# Motor Paso a Paso TRIFASICO con controlador



## jorge andrada (Ago 31, 2011)

Hola tanto tiempo ya hace rato que no andaba por aqui. saludos a todos. 

resulta que estoy teniendo un problema con el manejo de un motor paso a paso que compre.
es un motorcito paso a paso de 1 HP de potencia y es trifasico ( de tres cables).
y tengo un controladorcito que me lo vendieron junto al motor, el punto es que no lo puedo hacer funcionar resulta que le doy pulsos y anda para adelante y para atras. hace varios pasos par adelante y luego hace uno grande para atras. 
otra duda que tengo es que segun tenia entendido lo motores venian de 1.8 grados algunos y se los podia hacer funcionar en 0.9, por lo tanto llegabamos asi a los 400 pasos por vueltas. 
pero leyendo en el manual del controlador aqui este dice que lo puede hacer funcionar en 400 600 y hasta 60000 pasos por vueltas, es posible esto? que el motor en lugar de dar 400 pasos por buelta con este controlador de 60000 pasos por vueltas?.
y por otra parte los pulsos que le envio al controlador desde el plc tienen que tener algun tiempo en especial o pueden ser solo pulsos simples de cualquier tiempo. desde ya gracias por su colaboracion.


----------



## Fogonazo (Ago 31, 2011)

¿ No será un trifásico de baja tensión ?, ¿ Foto ?


----------



## pandacba (Ago 31, 2011)

En el manual deberia estar esplicado la forma y duración de los pulsos, incluso el motor tiene un limite de pulsos es dercir la máxima rmp que puede alcanzar.

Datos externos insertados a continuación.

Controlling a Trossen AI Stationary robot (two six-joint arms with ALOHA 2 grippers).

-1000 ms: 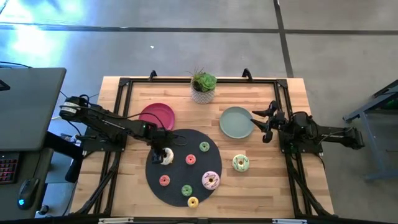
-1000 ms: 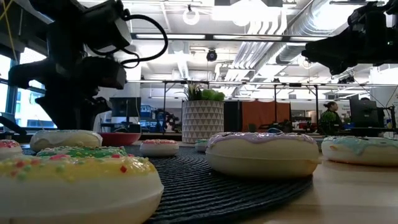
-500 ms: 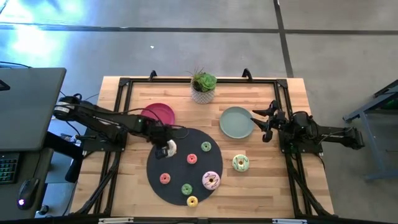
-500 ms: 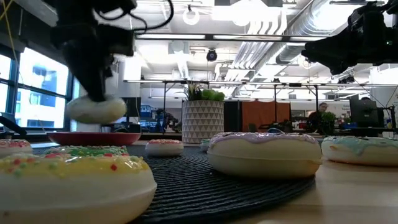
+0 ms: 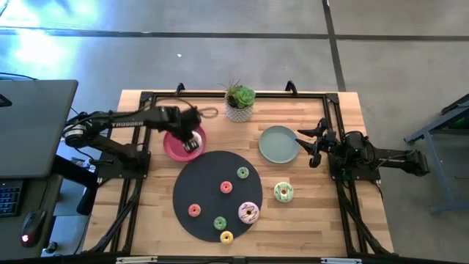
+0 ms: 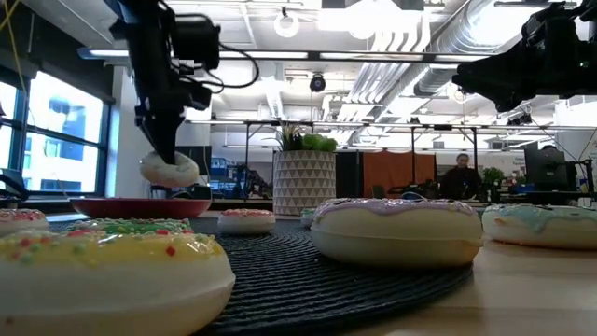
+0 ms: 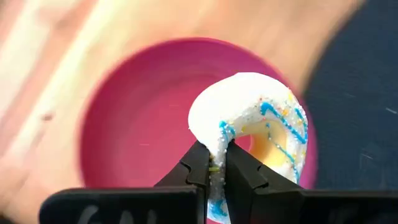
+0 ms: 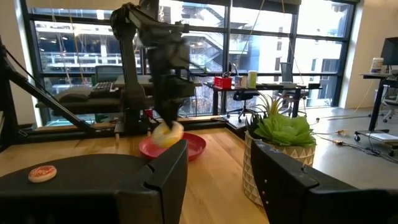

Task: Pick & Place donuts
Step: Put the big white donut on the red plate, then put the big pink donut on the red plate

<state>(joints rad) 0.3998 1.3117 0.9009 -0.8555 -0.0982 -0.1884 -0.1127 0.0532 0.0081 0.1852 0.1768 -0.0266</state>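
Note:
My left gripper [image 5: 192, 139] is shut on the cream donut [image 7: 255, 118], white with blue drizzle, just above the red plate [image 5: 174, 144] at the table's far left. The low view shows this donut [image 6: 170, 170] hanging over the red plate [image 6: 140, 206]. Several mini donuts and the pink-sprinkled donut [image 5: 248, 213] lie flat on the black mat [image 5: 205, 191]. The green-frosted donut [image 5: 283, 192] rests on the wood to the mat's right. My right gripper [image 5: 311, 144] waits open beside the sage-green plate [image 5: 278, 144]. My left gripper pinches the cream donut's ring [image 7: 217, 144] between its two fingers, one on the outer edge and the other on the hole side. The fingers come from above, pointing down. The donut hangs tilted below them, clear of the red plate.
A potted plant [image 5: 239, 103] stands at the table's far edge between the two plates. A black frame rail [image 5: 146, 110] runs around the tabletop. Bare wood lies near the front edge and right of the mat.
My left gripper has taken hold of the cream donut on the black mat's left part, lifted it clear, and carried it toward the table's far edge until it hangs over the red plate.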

Tal vez el controlador sirva para varios tipos de motores, porque si siendo de 1.8 grados el paso y mediante e artilugido de energizar dos bobinas se consigue el medio paso es decir 0.9 grados, no hay foma de seguir dividiendo.

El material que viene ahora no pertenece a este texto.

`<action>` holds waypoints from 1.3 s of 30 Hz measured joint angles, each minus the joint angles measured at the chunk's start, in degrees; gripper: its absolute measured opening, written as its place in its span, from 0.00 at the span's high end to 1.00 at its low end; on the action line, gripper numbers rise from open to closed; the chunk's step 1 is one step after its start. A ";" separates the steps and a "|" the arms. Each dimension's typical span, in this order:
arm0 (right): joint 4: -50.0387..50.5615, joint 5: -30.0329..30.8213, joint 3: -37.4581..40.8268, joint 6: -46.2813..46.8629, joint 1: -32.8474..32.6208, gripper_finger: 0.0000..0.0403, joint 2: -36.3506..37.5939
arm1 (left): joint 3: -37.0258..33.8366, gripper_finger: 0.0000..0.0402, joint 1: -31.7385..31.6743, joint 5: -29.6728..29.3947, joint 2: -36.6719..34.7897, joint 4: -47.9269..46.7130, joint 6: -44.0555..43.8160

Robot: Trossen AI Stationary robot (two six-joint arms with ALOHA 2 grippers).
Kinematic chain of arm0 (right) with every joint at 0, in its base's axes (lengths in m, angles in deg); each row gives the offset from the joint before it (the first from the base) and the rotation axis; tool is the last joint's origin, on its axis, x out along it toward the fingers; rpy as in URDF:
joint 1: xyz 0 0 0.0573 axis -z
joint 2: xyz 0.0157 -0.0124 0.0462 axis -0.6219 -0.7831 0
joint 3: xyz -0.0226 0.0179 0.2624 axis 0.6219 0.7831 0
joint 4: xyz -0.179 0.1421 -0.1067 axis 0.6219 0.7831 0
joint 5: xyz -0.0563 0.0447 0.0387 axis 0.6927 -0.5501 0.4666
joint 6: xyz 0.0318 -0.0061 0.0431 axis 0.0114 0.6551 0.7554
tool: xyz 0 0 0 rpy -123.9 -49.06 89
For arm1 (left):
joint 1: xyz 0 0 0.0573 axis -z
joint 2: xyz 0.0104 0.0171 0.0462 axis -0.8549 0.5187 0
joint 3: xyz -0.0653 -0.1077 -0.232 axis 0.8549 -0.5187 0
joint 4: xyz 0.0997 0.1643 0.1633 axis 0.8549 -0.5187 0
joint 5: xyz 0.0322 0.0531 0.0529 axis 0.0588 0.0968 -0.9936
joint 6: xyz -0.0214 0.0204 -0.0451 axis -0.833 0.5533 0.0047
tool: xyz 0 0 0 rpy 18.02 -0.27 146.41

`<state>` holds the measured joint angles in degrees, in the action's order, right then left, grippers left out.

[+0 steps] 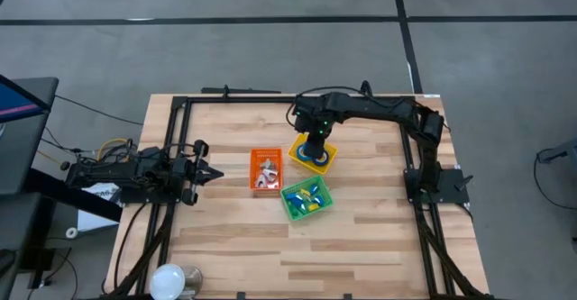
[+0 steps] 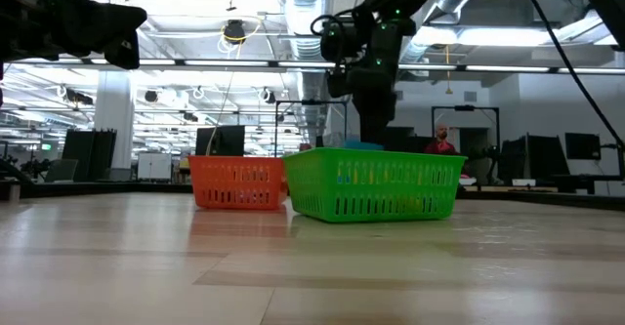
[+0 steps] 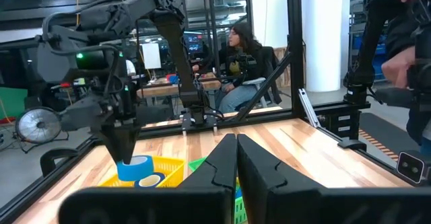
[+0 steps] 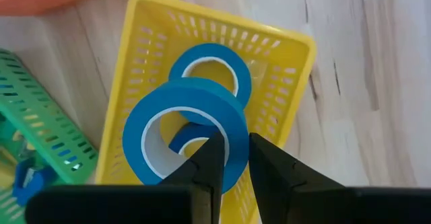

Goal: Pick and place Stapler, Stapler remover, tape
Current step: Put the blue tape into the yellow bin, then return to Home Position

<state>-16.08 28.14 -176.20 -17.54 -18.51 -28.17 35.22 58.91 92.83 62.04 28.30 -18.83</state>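
My right gripper (image 1: 313, 147) points down over the yellow bin (image 4: 296, 42), shut on a blue tape roll (image 4: 180, 131) with a white core. Two more tape rolls lie in that bin: one (image 4: 210, 72) in plain view, the other (image 4: 192, 138) seen through the held roll's hole. The orange bin (image 1: 266, 169) holds pale small things and the green bin (image 1: 306, 198) blue and yellow ones. I cannot tell which are the stapler or the stapler remover. My left gripper (image 3: 237, 158) waits shut at the table's left edge. My right gripper pinches the roll's ring wall (image 4: 236, 143), one finger (image 4: 205, 167) inside the hole and one (image 4: 273, 170) outside. The fingers come from above, pointing down. The roll hangs roughly level, its hole upward, clear of the bin floor and of the rolls below.
The three bins stand close together at the table's middle, the green bin (image 2: 376, 183) nearest the front edge and the orange bin (image 2: 239, 182) beside it. A white round thing (image 1: 167, 282) lies at the near left corner. A person (image 3: 239, 56) sits beyond the table.
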 joint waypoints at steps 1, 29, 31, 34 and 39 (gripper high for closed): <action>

Hay alguna dirección de internet para contactar al fabricante? o nombre o marca para buscar más información?


----------



## jorge andrada (Ago 31, 2011)

el motor es de 12 a 40 voltios. y lo estoy haciendo trabaja con 24.

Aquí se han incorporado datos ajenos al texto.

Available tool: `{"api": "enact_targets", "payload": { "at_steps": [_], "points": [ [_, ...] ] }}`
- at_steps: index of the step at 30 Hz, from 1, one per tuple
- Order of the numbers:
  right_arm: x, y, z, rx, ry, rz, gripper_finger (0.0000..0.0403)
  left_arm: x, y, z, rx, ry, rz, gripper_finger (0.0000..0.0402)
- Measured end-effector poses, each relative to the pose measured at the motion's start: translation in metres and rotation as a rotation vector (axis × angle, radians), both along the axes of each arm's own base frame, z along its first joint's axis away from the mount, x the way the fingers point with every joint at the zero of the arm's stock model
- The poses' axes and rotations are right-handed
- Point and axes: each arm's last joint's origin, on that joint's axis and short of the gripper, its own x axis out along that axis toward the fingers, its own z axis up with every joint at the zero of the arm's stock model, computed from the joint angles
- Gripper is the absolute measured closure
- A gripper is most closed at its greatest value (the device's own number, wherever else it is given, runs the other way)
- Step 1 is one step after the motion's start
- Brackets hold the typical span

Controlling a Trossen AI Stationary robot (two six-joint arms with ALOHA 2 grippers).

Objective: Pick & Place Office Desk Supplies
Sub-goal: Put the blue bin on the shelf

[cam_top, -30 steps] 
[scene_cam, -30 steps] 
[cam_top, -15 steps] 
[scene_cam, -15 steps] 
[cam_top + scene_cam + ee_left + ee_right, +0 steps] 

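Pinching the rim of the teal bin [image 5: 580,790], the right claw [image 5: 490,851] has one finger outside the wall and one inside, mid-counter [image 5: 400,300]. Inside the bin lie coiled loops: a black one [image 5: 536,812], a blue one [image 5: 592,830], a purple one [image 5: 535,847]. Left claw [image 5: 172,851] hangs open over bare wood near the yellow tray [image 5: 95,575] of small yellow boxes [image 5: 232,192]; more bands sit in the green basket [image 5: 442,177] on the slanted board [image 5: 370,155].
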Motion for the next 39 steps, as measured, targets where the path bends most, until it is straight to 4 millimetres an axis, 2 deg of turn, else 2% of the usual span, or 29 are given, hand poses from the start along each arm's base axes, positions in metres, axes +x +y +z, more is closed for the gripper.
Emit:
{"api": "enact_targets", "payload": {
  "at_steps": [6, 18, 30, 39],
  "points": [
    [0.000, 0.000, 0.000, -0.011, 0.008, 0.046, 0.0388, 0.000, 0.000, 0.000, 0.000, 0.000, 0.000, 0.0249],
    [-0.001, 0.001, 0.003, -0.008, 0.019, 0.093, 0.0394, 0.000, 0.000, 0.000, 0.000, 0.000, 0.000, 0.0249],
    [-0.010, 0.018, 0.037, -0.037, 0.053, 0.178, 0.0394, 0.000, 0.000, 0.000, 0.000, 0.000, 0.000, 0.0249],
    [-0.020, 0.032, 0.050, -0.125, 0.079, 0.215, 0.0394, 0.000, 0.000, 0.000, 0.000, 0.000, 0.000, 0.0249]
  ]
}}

por otra parte aqui paso el codigo o mejordicho el nombre del modulito controlador.
Q3HB64MA.    este es el nombre del controlador 

BSHB3910   me parece que ese es el nombre del motor pap no se olviden es trifasico, solo salen tres cables y adentro creo que tiene una coneccion en triangulo.

supuestamente me lo vendieron juntos a los dos 0 KM y que si podian funcionar juntos. yo tambein tengo miedo de que no sean compatibles. saludos y gracias


----------



## frankKM (Ago 31, 2011)

como este?


----------



## radni (Ago 31, 2011)

frankKM: te dicen que son tres cables no cuatro, por lo tanto la configuración que responderia a esto es en triangulo no en estrella con neutro accesible.


----------



## frankKM (Ago 31, 2011)

perdon un motor trifasico tiene 6 conexiones y de ti depende si lo quieres en estrella o triangulo e invariablemente  se tiene una linea a tierra


yo tambien tengo motores "trifasicos" de 3 cables pero son de disco duro de ordenador


----------



## jorge andrada (Ago 31, 2011)

el motor que tengo de de 1 HP medio grandecito. y solamente tiene tres cables de salida y nada mas
y adentro esta conectado en triangulo. inclusive ese circuito aparece en la hoja de datos del controlador. aparece un esquema de tres bobinas conectadas en triangulo. nada mas.

supuestamente con el controlador no me deveria de preocupar por la polaridad de cada pulso ni las secuencias, supuestamente en el controlador solametne le tengo que dar un pulso por cada paso que quiero y otro para la direccion que quiero que se mueva y deveria de funcionar. y a este lo tengo conectado a un PLC.
pero me parece que eston teniendo conflictos con respecto a los tiempos de los pulsos, parece ser que nos son simples pulsos asi nomas enviados a la lijera. con respecto a los tiempos. 
aqui les paso in link para qu mas o menos vean de que se trata el controlador

http://es.aliexpress.com/product-fm/312201765-Q3HB64MA-Stepper-motor-drive-wholesalers.html


----------